In this blog post, we summarize the intermittent exotropia vision condition: what it is, its prevalence, and its symptoms. Furthermore, we discuss the treatment options and the case study evaluating vision therapy as an under-researched treatment for intermittent exotropia.

What is Exotropia?

Exotropia is a type of strabismus and an eye condition where one or both eyes turn outward, away from the nose, when a person is looking at an object. In other words, the affected eye(s) deviate outward, while the other eye maintains its normal focus.

What is Intermittent Exotropia?

Intermittent exotropia is a type of eye misalignment, also known as a strabismus, where one eye occasionally deviates outward or away from the nose while the other eye remains aligned properly. Individuals experience outward drift occasionally, such as when they are sleepy, feeling unwell, experiencing stress, and focusing on distant objects.

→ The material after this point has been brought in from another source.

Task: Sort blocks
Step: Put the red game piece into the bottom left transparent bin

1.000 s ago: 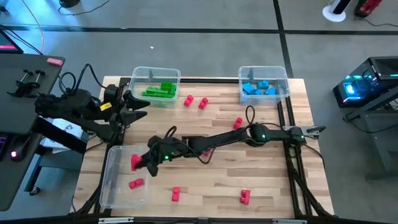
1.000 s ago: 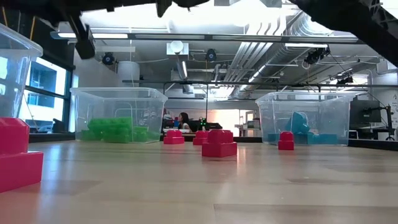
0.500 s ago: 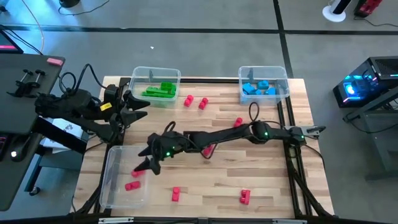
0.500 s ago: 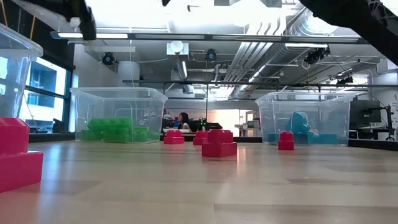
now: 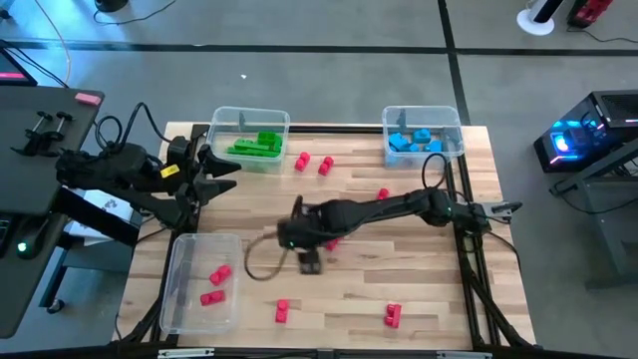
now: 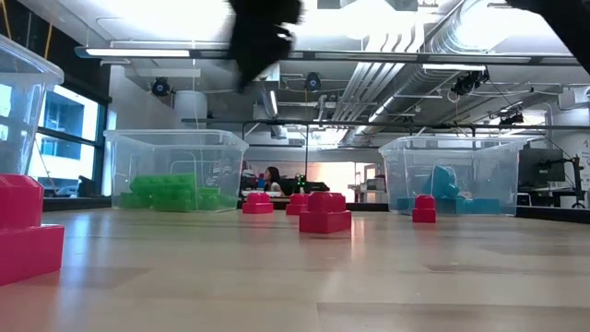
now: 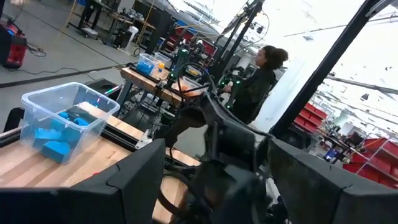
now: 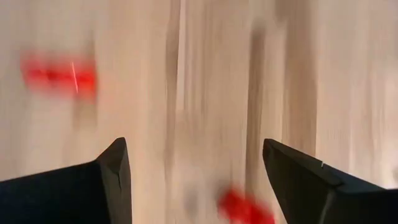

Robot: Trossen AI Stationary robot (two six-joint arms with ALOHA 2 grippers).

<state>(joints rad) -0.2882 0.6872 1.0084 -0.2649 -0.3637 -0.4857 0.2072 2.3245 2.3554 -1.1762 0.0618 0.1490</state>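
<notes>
Two red blocks (image 5: 215,285) lie in the clear near-left bin (image 5: 179,299). Green blocks (image 5: 256,145) fill the far-left bin and blue blocks (image 5: 415,140) the far-right bin. Loose red blocks lie on the table at the far middle (image 5: 313,163), near the right arm (image 5: 383,194) and along the near edge (image 5: 282,311), (image 5: 392,316). My right gripper (image 5: 310,263) hangs open over the table's middle, pointing down, with nothing between its fingers (image 8: 115,165). My left gripper (image 5: 221,173) waits open beside the green bin, holding nothing.
In the low view, a red block (image 6: 28,242) stands close at the near left and others (image 6: 324,212) farther off. A loose cable loop (image 5: 261,267) hangs by the right gripper. A person (image 7: 258,81) stands beyond the table.
My right gripper held a red block over the near-left bin, opened and let it go; the block now lies in the bin beside the other red one. The gripper then swung toward the table's middle, rose a little and tipped from nearly level toward pointing down.
</notes>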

Prevalence of Intermittent Exotropia

The most prevalent type of exotropia is intermittent exotropia. For example, it affects around 3% of Chinese youths. In general, it is estimated that 1% of population has this vision condition.

Symptoms of Intermittent Exotropia

This condition primarily affects binocular vision, which is the ability of both eyes to work together to create a single, merged image. In individuals with strabismus, the misalignment of the eyes disrupts binocular vision. When the eyes are misaligned, each eye sends a different image to the brain. Thus, the brain receives conflicting information from the two eyes, which can lead to visual confusion and difficulties in perceiving depth and spatial relationships.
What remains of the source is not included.